The script’s output presents a clear visualization of the detected cars, allowing you to easily identify and locate them within the image below:

In addition, the console will display the pixel coordinates of each detected car for your reference. Here’s an example of how the coordinates will be printed:

Cars found in the frame of the video:

Car: [492 871 551 961]
Car: [450 819 509 913]
Car: [411 774 470 856]

How to detect empty parking spaces?

One common hurdle encountered is the partial overlap of bounding boxes representing cars in images. Even for cars parked in different spaces, the bounding boxes of each car exhibit a certain degree of overlap, as illustrated below.
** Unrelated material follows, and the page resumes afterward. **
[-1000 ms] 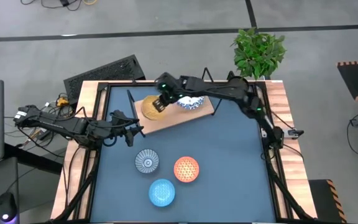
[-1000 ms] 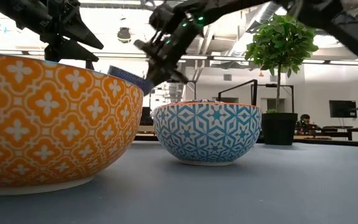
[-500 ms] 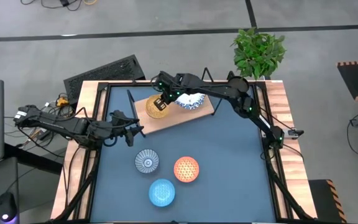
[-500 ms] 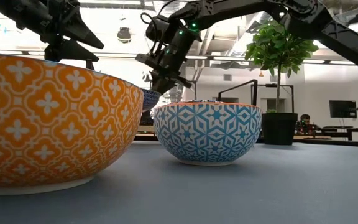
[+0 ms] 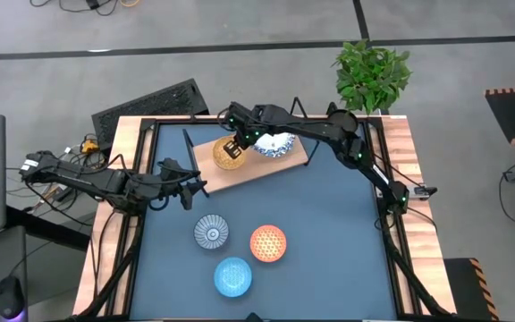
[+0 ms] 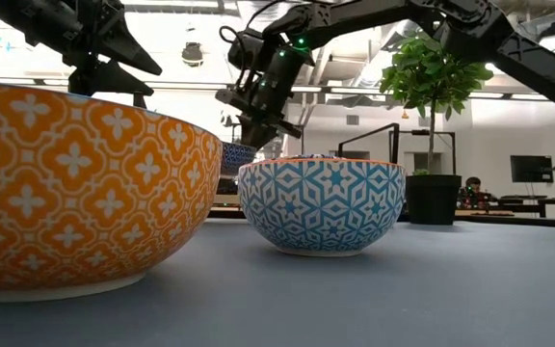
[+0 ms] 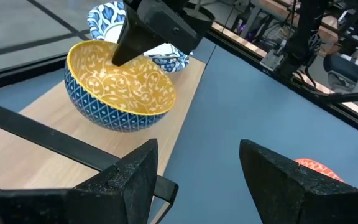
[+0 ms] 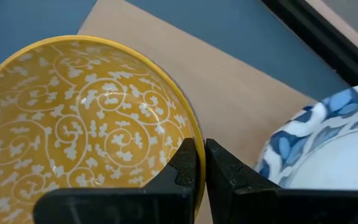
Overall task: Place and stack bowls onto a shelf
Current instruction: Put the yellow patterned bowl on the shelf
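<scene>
The right pincer [image 8: 201,163] is clamped on the rim of the yellow bowl [image 8: 86,118], one finger inside the wall and one outside, the rim pinched thin between them. Gripping by the edge likely lets it set the bowl down flat without a finger trapped beneath. Just beside the pincer, on the side away from the bowl's middle, stands the white bowl [image 8: 328,140] with its blue pattern; the two bowls are close, and whether they touch I cannot tell. Under both lies the shelf [image 8: 229,81], so the yellow bowl seems to be at or just above its resting place next to the white one, leaving board free for more.

Well away from this pincer, toward the near edge of the surface [image 5: 329,233], wait the grey bowl [image 5: 211,232], the orange bowl [image 5: 268,242] and the light blue bowl [image 5: 232,276]. The left pincer [image 7: 197,180] hovers with its fingers apart off the shelf's end.

The right wrist view alone shows the pinch on the rim. The left wrist view shows the bowl's blue outside and its base on or just over the wood. The high view gives the layout. The low view is blocked by near bowls and hides the shelf.
</scene>
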Controlling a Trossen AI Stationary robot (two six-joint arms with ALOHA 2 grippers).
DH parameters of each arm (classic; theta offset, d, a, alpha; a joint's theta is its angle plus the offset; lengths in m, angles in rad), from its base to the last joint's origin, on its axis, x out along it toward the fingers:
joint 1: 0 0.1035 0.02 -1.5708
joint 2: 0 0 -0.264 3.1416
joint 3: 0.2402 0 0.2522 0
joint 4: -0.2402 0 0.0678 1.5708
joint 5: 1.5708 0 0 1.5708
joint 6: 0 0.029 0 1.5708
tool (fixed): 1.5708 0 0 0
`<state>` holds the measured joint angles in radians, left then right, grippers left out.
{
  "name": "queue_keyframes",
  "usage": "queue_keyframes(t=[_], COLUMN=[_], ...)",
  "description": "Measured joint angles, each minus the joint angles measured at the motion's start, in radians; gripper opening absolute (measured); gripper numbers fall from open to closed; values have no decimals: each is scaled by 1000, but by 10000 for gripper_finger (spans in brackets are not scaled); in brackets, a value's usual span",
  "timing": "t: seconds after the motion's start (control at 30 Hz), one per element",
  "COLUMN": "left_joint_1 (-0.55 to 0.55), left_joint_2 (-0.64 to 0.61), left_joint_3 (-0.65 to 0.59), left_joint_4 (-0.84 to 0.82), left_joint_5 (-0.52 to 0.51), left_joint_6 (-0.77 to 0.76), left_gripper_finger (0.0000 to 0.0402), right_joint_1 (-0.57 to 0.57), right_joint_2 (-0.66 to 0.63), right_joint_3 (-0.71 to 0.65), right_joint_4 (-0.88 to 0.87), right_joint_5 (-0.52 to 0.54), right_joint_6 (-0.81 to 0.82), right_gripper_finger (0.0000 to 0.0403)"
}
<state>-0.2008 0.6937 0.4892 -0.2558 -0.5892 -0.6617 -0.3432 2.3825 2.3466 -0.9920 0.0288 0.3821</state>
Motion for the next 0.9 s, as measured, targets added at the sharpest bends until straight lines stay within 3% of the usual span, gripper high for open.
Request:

Assuming each bounding box represents a parking space could lead to the misconception that partially occupied boxes are empty spaces. Therefore, a method to measure the overlap between two objects is necessary to identify predominantly empty areas.

To address this, the Intersection Over Union (IoU) metric is utilized. IoU calculates the extent of overlap by determining the number of pixels shared by two objects and dividing it by the total number of pixels covered by both objects. Consider the formula below:

By employing IoU, it becomes possible to precisely assess the overlap between a car’s bounding box and that of a parking spot. This information enables the determination of whether a car occupies a parking space or not. If the IoU measure is low, such as 0.15, it indicates that the car isn’t occupying a significant portion of the parking space. Conversely, if the measure is high, like 0.6, it suggests that the car is occupying the majority of the parking space area, providing confirmation of its occupancy.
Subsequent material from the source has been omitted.